In the records below, find the line with "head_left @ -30", then copy each line exactly until you have copied the line with "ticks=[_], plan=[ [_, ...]". Leave any picture out.
*** DATA FOR THIS EXERCISE ***
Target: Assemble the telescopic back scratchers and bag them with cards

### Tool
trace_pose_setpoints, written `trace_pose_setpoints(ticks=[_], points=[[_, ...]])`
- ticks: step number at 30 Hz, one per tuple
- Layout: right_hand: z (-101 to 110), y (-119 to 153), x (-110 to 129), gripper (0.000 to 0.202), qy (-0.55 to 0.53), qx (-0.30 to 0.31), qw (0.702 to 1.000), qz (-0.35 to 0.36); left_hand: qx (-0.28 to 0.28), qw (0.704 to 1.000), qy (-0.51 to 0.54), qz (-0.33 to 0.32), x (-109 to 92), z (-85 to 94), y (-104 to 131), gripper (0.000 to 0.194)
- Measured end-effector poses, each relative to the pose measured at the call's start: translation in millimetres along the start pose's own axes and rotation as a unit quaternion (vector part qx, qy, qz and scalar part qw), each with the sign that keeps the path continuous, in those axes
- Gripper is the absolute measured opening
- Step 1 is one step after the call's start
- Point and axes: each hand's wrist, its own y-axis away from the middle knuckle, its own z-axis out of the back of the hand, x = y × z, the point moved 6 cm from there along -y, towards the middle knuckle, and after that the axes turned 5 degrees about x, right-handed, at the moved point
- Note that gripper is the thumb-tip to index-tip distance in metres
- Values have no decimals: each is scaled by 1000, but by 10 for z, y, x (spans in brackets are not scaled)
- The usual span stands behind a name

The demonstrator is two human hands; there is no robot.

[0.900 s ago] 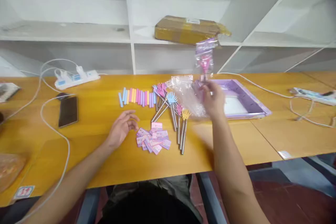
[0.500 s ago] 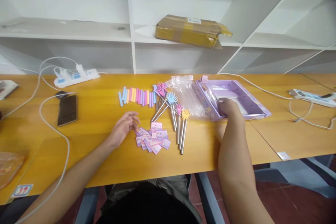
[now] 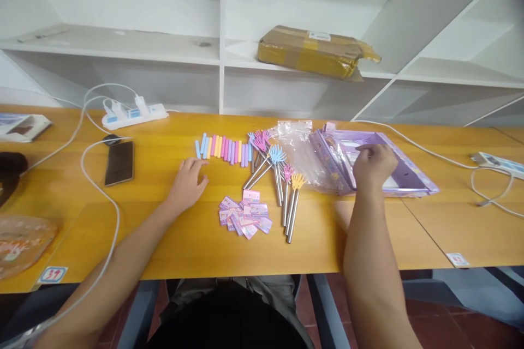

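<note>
My left hand (image 3: 188, 182) rests on the table with its fingers apart, just below a row of pastel sticks (image 3: 224, 149), holding nothing. My right hand (image 3: 372, 166) is over the open purple box (image 3: 409, 172), fingers bent; whether it holds something is too small to tell. Between my hands lie metal rods with little hand-shaped heads in pink, blue and yellow (image 3: 298, 181). Nearer me is a loose pile of small pink and purple cards (image 3: 245, 215). Clear plastic bags (image 3: 301, 147) lie against the left side of the box.
A black phone (image 3: 119, 163) and a white power strip (image 3: 135, 115) with cables are at the left. An orange bag (image 3: 24, 242) lies at the left edge. A taped carton (image 3: 315, 52) sits on the shelf. Another power strip (image 3: 497, 163) is at the far right.
My left hand has moved away from the cards, up toward the stick row. My right hand has lifted from the box's left part and shifted right. The view has shifted slightly left.
</note>
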Motion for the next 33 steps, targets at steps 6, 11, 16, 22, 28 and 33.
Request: trace_pose_setpoints(ticks=[6,11,16,22,28,33], points=[[-294,320,711,23,-106,105,975,164,-5,991,-129,24,326,-17,-151,47],[-499,720,1250,22,-121,284,913,266,6,987,-156,45,354,-18,-176,36],[-570,984,1571,45,-23,348,894,280,20,974,-214,74,303,20,-156,19],[-609,1090,1695,43,121,345,894,257,30,952,-255,166,265,127,-82,41],[-583,1138,1735,38,169,344,893,236,98,946,-236,199,246,154,45,40],[-596,1123,1701,32,117,355,909,185,87,958,-212,172,116,188,55,43]])
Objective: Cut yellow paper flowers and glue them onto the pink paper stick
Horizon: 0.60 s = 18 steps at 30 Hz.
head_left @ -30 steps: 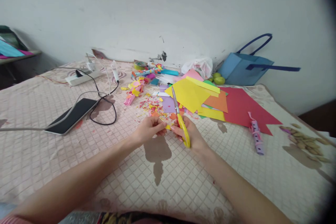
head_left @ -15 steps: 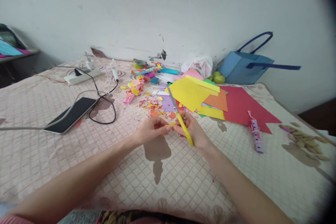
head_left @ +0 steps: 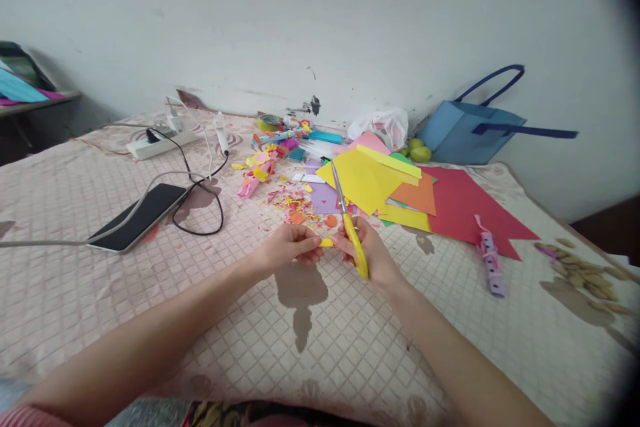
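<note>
Between my two hands a small piece of yellow paper (head_left: 327, 242) is stretched, pinched at both ends. My left hand (head_left: 290, 245) is closed on its left end with thumb and fingers. My right hand (head_left: 367, 247) pinches the right end and also carries yellow-handled scissors (head_left: 354, 240), whose blades look closed and point away from me over the sheets. Just beyond my hands lie an orange paper piece (head_left: 331, 221) and many tiny paper scraps (head_left: 293, 203). A yellow sheet (head_left: 367, 177) tops the stack of coloured paper.
A red sheet (head_left: 465, 207) and a purple paper roll (head_left: 491, 263) lie to the right, near peanuts (head_left: 585, 273). A blue bag (head_left: 473, 130) stands by the wall. On the left are a black tablet-like device (head_left: 140, 217), cables and a power strip (head_left: 163, 145). Decorated pink paper (head_left: 259, 173) lies beyond.
The yellow paper now shows as a flat strip held between the fingers; before, it looked smaller and angled. The scissors have turned slightly. Both hands stay in nearly the same place.
</note>
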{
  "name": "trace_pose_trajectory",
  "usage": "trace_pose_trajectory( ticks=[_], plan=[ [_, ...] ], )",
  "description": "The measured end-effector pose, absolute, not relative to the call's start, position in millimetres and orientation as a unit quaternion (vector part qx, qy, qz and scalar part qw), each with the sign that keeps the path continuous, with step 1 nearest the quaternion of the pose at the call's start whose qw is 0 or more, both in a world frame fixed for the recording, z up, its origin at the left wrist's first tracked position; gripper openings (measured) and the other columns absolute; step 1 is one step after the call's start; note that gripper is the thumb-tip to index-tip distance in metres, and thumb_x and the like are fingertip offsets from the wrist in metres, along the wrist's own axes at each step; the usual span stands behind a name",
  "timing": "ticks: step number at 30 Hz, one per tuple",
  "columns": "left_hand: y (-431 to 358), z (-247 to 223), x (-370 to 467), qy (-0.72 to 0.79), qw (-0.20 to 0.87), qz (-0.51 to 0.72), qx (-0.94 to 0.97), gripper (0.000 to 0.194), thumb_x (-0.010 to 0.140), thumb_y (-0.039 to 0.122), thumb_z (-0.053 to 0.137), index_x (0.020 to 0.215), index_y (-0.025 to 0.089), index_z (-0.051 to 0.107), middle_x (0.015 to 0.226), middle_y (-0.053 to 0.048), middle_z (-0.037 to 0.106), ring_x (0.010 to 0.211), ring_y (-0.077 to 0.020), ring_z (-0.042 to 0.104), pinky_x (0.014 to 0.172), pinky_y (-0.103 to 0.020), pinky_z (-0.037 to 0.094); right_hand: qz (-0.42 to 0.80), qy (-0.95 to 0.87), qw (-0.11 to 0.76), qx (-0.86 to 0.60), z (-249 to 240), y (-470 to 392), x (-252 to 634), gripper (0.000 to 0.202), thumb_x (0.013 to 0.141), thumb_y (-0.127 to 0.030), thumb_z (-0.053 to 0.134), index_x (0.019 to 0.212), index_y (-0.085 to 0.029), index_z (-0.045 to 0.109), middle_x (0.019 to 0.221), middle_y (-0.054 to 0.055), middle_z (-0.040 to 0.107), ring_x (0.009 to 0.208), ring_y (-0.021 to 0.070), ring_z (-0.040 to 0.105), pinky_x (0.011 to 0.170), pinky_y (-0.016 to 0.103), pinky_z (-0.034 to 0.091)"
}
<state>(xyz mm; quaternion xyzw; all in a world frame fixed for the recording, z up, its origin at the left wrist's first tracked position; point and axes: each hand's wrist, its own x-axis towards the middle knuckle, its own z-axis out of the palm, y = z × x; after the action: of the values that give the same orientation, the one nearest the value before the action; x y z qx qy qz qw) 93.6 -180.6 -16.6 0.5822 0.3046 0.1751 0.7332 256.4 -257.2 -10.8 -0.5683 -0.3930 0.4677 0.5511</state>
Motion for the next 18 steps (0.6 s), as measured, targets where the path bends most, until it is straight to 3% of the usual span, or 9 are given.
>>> trace_pose_trajectory(
  ticks=[18],
  plan=[
    [-184, -28, 98, 0.292, 0.701, 0.172, 0.628, 0.031, 0.073, 0.043, 0.065, 0.071, 0.013, 0.058, 0.069, -0.003, 0.065, 0.057, -0.0084, 0.057, 0.057, -0.022, 0.047, 0.479, -0.374, 0.552, -0.571, -19, -256, 256, 0.042, 0.058, -0.031, 0.074, 0.081, -0.022, 0.041, 0.059, -0.010, 0.051, 0.039, 0.0057, 0.044, 0.033, 0.018, 0.031]
  ],
)
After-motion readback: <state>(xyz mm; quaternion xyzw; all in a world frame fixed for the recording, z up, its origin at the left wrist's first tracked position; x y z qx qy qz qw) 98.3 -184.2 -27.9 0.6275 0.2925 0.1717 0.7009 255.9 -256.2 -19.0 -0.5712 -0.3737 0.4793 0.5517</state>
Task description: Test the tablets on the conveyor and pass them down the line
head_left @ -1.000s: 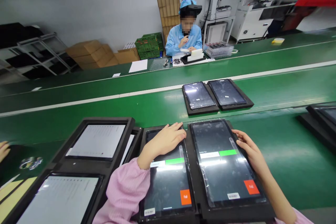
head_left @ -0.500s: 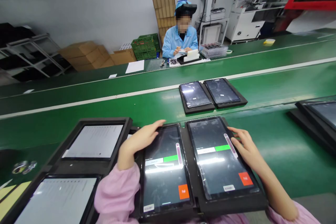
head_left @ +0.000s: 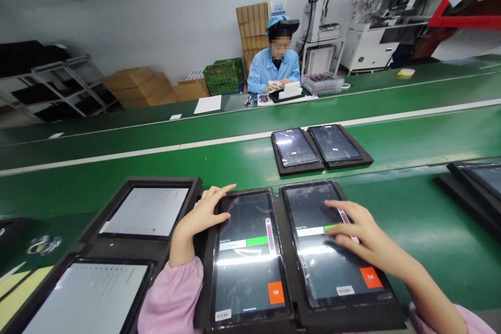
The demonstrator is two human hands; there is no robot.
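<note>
Two tablets lie side by side in black foam trays before me, each lit with a dark test screen that has a green bar and a red "Fail" box. At the upper left corner of the left tablet [head_left: 246, 266] is my left hand [head_left: 205, 209], fingers apart and nothing held. Over the right side of the right tablet [head_left: 321, 276] stretches my right hand [head_left: 362, 229], its fingers spread above the green bar; whether a fingertip touches the glass I cannot tell. Left of my left sleeve, a black tray [head_left: 107, 244] holds two more tablets with white screens.
Two dark-screened tablets [head_left: 295, 147] lie in foam trays on the green conveyor [head_left: 219, 159]. Stacked trays [head_left: 469, 193] stand at the right edge. Rolls of clear tape [head_left: 39, 244] lie far left. Across the line sits a co-worker [head_left: 274, 70] in blue.
My right hand has moved left from the right tablet's edge onto its screen. My left hand has shifted slightly left and down. The view has tilted up a little.
</note>
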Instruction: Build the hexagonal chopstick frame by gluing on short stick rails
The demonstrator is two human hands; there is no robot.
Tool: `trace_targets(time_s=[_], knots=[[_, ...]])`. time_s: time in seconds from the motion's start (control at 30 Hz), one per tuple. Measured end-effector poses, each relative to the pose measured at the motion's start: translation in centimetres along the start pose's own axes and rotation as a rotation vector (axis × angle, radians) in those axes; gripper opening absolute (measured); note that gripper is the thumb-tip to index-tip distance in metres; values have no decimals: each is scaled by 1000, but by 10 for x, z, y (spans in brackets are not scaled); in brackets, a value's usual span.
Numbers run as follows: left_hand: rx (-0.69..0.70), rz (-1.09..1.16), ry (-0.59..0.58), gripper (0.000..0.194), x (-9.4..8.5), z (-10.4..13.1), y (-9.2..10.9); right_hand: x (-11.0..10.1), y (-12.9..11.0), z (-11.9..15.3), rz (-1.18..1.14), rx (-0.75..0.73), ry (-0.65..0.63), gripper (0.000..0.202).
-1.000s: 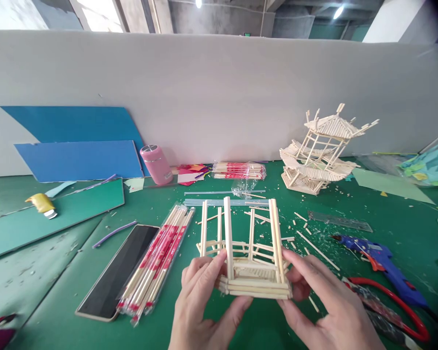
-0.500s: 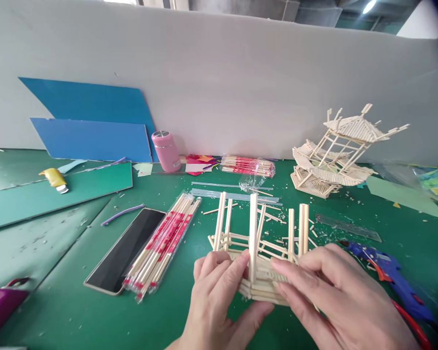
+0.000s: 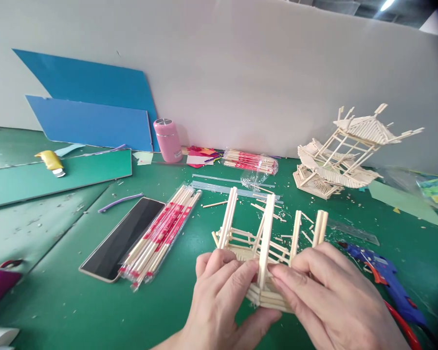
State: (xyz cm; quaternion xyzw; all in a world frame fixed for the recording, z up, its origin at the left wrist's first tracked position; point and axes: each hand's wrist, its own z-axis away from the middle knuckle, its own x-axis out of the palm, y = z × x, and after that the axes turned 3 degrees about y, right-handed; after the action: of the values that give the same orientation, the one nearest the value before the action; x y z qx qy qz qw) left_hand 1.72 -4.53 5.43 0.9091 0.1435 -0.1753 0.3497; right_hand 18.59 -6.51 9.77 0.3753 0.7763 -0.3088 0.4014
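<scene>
A partly built wooden stick model is in front of me, with a low railed base and several upright posts made of paired sticks. My left hand is closed on its near left side, the thumb under the front edge and the fingertips beside the front post. My right hand is closed at the near right side, its thumb and index finger pressed against the foot of that post. The fingers cover part of the base, so whether they pinch a small stick there cannot be seen.
A blue glue gun lies at the right. Wrapped sticks rest over a black phone at left. Behind are a pink flask, another stick pack and a stick pavilion. Wood scraps litter the green table.
The model has shifted slightly right and leans more in view. My right fingertips have come closer to the front post. The camera view has tilted a little.
</scene>
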Motion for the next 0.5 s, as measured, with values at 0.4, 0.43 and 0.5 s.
trace_targets(time_s=[0.4, 0.43, 0.5], knots=[[47, -27, 7, 31, -6, -9, 1, 2, -3, 0, -21, 43, 9, 20], [48, -30, -2, 32, -6, -9, 1, 2, -3, 0, -19, 42, 5, 20], [49, -32, -22, 34, -7, -8, 0, 2, -3, -1, -13, 44, -7, 20]])
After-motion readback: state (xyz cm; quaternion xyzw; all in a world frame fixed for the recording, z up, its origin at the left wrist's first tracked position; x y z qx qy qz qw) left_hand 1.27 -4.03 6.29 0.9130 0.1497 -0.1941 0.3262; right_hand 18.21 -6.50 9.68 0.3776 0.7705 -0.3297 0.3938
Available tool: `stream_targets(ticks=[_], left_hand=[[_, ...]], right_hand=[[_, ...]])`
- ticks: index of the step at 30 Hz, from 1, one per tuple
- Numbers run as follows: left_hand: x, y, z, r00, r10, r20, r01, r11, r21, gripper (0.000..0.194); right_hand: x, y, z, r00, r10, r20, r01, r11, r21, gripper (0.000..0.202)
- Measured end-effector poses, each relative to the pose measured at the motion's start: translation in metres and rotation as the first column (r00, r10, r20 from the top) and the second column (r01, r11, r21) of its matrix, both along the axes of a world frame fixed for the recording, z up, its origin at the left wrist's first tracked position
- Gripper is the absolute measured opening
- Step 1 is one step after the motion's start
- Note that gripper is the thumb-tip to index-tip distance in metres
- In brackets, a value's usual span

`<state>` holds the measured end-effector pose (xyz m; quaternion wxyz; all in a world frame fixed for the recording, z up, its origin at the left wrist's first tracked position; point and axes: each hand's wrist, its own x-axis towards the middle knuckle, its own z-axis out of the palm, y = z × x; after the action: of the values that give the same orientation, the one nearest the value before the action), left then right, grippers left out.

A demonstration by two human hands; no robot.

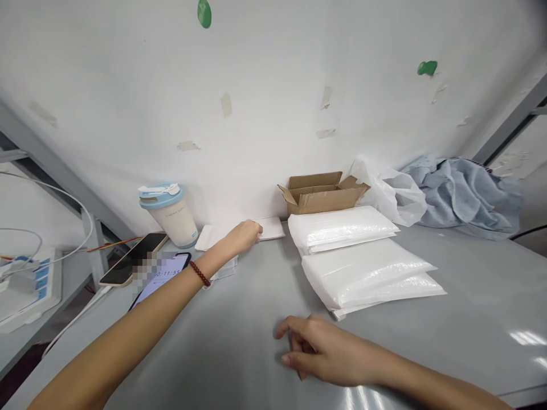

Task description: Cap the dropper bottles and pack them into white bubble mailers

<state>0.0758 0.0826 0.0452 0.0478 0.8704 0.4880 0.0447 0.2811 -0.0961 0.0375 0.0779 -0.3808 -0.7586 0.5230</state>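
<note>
My left hand (247,234) reaches far across the table, with a dark red bead bracelet (200,274) on its wrist. Its fingers are curled closed over a flat white packet (272,228) by the wall; what they grip, if anything, is hidden. Under that wrist lies a thin pleated white piece (225,270) with a loop, partly covered. My right hand (318,350) hovers over the near part of the table, fingers loosely bent, thumb and forefinger apart, holding nothing. Beyond it are several white padded mailers (363,267), stacked overlapping.
Behind the mailers stand an open cardboard box (331,199), a white plastic bag (395,193) and a crumpled blue cloth (465,196). To the left are a lidded cup (173,219), two phones, one dark (134,259) and one lit (168,270), and a power strip (38,285) with cables.
</note>
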Motion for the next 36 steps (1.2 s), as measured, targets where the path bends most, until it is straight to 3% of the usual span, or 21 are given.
stream_targets(ticks=[9, 12, 15, 18, 20, 22, 23, 25, 27, 29, 31, 32, 34, 36], left_hand=[[0.007, -0.007, -0.004, 0.986, 0.03, -0.165, -0.014, 0.995, 0.097, 0.029], [0.012, -0.009, 0.005, 0.982, 0.072, -0.177, -0.04, 0.984, 0.175, 0.027], [0.013, -0.021, 0.022, 0.985, 0.07, -0.155, -0.023, 0.958, 0.287, 0.026], [0.001, -0.054, 0.033, 0.991, 0.045, -0.128, 0.01, 0.916, 0.402, 0.037], [-0.015, -0.087, 0.032, 0.993, 0.018, -0.114, 0.038, 0.879, 0.475, 0.037], [-0.032, -0.124, 0.023, 0.983, -0.15, -0.104, 0.181, 0.731, 0.658, 0.034], [-0.039, -0.142, 0.017, 0.971, -0.213, -0.112, 0.23, 0.682, 0.694, 0.035], [-0.045, -0.177, 0.001, 0.941, -0.317, -0.121, 0.312, 0.667, 0.677, 0.037], [-0.037, -0.203, -0.017, 0.924, -0.382, -0.029, 0.288, 0.641, 0.711, 0.038], [-0.018, -0.217, -0.032, 0.887, -0.463, 0.007, 0.328, 0.64, 0.694, 0.033], [0.003, -0.219, -0.041, 0.883, -0.465, 0.056, 0.347, 0.729, 0.591, 0.024], [0.012, -0.216, -0.042, 0.846, -0.529, 0.068, 0.418, 0.737, 0.531, 0.024], [0.021, -0.207, -0.037, 0.759, -0.633, 0.154, 0.552, 0.751, 0.364, 0.026], [0.016, -0.196, -0.023, 0.722, -0.631, 0.283, 0.621, 0.772, 0.134, 0.024]], right_hand=[[0.0, -0.002, 0.002, 1.0, 0.0, 0.013, 0.0, 1.0, 0.021, 0.029], [-0.001, -0.002, -0.001, 0.999, -0.041, -0.003, 0.041, 0.998, 0.055, 0.027], [-0.003, -0.001, -0.009, 0.985, -0.172, -0.019, 0.173, 0.975, 0.139, 0.028], [-0.002, 0.001, -0.015, 0.955, -0.29, -0.062, 0.297, 0.935, 0.196, 0.026], [0.0, -0.001, -0.014, 0.944, -0.303, -0.132, 0.328, 0.907, 0.262, 0.02], [0.004, -0.005, -0.01, 0.943, -0.223, -0.247, 0.314, 0.844, 0.436, 0.016], [0.006, -0.008, -0.006, 0.943, -0.132, -0.306, 0.289, 0.781, 0.553, 0.015], [0.008, -0.014, 0.002, 0.923, 0.041, -0.383, 0.264, 0.655, 0.708, 0.016], [0.007, -0.019, 0.009, 0.913, 0.112, -0.393, 0.25, 0.607, 0.754, 0.023], [0.004, -0.021, 0.014, 0.956, 0.093, -0.28, 0.151, 0.663, 0.734, 0.037], [0.0, -0.02, 0.013, 0.995, 0.059, -0.078, 0.006, 0.757, 0.653, 0.06], [-0.001, -0.018, 0.011, 0.998, 0.063, 0.025, -0.065, 0.796, 0.602, 0.071], [-0.002, -0.013, 0.006, 0.979, 0.097, 0.18, -0.177, 0.843, 0.508, 0.087], [-0.002, -0.008, 0.0, 0.953, 0.122, 0.276, -0.236, 0.872, 0.428, 0.097]])
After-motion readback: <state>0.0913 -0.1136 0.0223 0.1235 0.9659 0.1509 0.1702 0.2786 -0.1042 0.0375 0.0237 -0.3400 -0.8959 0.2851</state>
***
■ **SOLVED EXERCISE**:
head_left @ -30 steps: 
head_left @ -15 steps: 
head_left @ +0 steps: 
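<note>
Between my two hands a small piece of yellow paper (head_left: 327, 242) is stretched, pinched at both ends. My left hand (head_left: 290, 245) is closed on its left end with thumb and fingers. My right hand (head_left: 367, 247) pinches the right end and also carries yellow-handled scissors (head_left: 354, 240), whose blades look closed and point away from me over the sheets. Just beyond my hands lie an orange paper piece (head_left: 331, 221) and many tiny paper scraps (head_left: 293, 203). A yellow sheet (head_left: 367, 177) tops the stack of coloured paper.
A red sheet (head_left: 465, 207) and a purple paper roll (head_left: 491, 263) lie to the right, near peanuts (head_left: 585, 273). A blue bag (head_left: 473, 130) stands by the wall. On the left are a black tablet-like device (head_left: 140, 217), cables and a power strip (head_left: 163, 145). Decorated pink paper (head_left: 259, 173) lies beyond.
The yellow paper now shows as a flat strip held between the fingers; before, it looked smaller and angled. The scissors have turned slightly. Both hands stay in nearly the same place.
</note>
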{
  "name": "trace_pose_trajectory",
  "usage": "trace_pose_trajectory( ticks=[_], plan=[ [_, ...] ], )",

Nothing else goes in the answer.